Jesus came out to Maggie on The Walking Dead “The Other Side” and it wasn’t a main plot point. That’s significant.

In The Walking Dead “The Other Side” fans finally got to find out some of the backstories for characters that have been neglected the last couple of seasons. Rosita got to tell her story to Sasha and Jesus told Maggie a little about his past and revealed that he’s gay.

That’s not a surprise to fans that read the comics. Robert Kirkman confirmed repeatedly that in the show Jesus would be gay like the character is in the comics. And unlike the last time the show revealed a gay male character when fans met Aaron and Eric in season 5, this time there was no boycott threat or internet outrage.  Either the bigots stopped watching, or they have learned to be a little more accepting since season 5.

The Walking Dead is already the most diverse cable show, edging out American Horror Story slightly for having the highest percentage of minority writers and directors as well as a diverse ensemble cast. Now that Jesus has come out there are four main characters that are gay: Tara, Aaron, Eric and Jesus. There were five before Dwight killed Denise. That’s a pretty substantial part of the main cast.

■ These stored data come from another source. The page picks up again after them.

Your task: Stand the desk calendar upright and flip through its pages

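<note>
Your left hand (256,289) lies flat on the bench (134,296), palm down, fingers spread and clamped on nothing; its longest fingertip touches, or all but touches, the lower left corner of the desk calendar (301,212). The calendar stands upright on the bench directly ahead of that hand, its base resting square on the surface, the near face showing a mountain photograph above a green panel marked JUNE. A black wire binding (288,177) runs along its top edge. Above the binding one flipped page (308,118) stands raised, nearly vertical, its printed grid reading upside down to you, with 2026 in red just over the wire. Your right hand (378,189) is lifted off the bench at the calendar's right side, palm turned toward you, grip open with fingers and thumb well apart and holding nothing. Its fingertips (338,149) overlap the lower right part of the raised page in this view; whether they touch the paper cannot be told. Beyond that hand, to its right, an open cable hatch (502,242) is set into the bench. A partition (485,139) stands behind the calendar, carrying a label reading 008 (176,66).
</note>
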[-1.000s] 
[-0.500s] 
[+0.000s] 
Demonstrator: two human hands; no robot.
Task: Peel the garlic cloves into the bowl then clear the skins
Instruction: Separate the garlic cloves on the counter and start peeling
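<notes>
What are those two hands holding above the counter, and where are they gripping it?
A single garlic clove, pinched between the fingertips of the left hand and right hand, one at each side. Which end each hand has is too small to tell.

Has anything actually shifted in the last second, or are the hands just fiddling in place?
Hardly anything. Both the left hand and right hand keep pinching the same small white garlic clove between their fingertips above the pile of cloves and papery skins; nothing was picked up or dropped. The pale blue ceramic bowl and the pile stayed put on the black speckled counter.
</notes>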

Cable shows are kind of in the middle when it comes to LGBT representation. Streaming services like Netflix and Amazon are leading the way when it comes to inclusive programming. Cable TV shows are getting better, and broadcast shows are lagging behind. For a show that has the huge reach that The Walking Dead has to continually include LGBT characters is a big deal.

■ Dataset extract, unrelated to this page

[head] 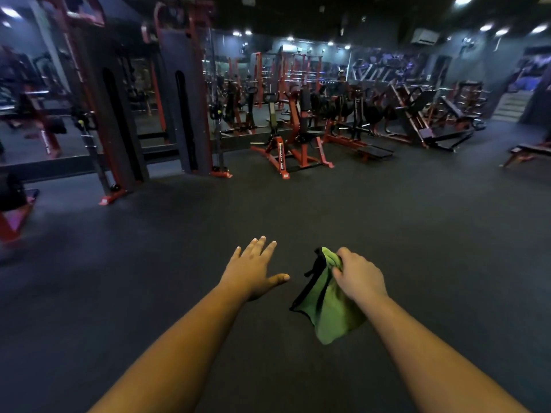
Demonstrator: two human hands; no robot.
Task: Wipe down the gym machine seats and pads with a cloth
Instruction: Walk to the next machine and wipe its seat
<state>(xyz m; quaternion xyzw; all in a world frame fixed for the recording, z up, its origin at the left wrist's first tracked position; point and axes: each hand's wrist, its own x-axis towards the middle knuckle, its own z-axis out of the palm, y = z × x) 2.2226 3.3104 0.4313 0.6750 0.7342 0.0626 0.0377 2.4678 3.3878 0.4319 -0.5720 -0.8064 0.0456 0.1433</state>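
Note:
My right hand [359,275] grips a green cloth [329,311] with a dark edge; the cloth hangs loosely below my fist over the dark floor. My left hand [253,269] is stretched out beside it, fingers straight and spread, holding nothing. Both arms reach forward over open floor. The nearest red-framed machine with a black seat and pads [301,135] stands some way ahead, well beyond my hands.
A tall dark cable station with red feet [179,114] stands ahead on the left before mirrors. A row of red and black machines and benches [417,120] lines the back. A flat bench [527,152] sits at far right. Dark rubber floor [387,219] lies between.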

The Walking Dead Gets It Right

One of the most significant things about the way that The Walking Dead presents LGBT characters is that the characters’ sexuality is never a trope or a plot device. On too many other shows gay characters have a big coming out moment that defines their character and defines that character’s story arc moving forward from that point.

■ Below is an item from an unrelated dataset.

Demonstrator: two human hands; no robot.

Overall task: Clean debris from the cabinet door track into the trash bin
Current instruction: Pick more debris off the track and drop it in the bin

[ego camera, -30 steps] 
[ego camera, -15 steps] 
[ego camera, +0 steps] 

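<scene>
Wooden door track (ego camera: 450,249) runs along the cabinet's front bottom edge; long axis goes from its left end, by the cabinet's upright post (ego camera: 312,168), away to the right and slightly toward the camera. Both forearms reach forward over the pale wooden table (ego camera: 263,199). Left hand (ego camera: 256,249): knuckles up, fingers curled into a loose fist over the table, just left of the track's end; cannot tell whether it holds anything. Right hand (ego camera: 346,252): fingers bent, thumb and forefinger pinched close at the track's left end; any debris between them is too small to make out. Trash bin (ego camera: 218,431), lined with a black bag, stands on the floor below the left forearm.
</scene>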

On The Walking Dead LGBT characters aren’t defined by their sexuality. Their coming out moments are not the focus of entire episodes and don’t change the way that the other characters interact with them. The characters aren’t treated any differently after their sexuality is revealed.

That’s very significant. Just including LGBT characters in major TV shows isn’t enough. Presenting LGBT characters the way The Walking Dead does normalizes LGBT identities instead of making them stand out as something unusual. When Jesus came out to Maggie it was not a big deal or even a major moment, and that exactly how it should be.

Bury Your Gays and Lesbian Tropes

The CW show The 100 , which stars Fear The Walking Dead’s Alycia Debnam-Carey, kicked off a pretty big controversy last year. It killed off one half of a lesbian couple who were beloved by fans. Just after the couple became official one of the characters was killed off. Fans were enraged.

Some writers like Riese at Autostraddle started doing some research and found that overwhelmingly lesbian characters on TV shows are killed off pretty quickly and suffer gruesome or violent deaths. In fact so many lesbian characters were killed off throughout American TV history that the writers and fans gave the trope of killing off lesbian characters a name: Bury Your Gays.

The Walking Dead doesn’t have a great track record when it comes to lesbian characters. There is only one lesbian character, Tara. There are now three gay male characters, two of which are in one of the most stable and solid relationships in the show. Tara has only had two love interests and both were killed. Her first girlfriend died in the Governor’s assault on the prison. Denise was killed by Dwight.

More from Undead Walking

Of course on a show like The Walking Dead violent death is nothing new. But, it will be interesting to see if The Walking Dead will introduce more lesbian characters moving forward. And maybe someday give Tara a girlfriend that lives. For now though, The Walking Dead remains a stand out show in the way it presents and writes for LGBT characters.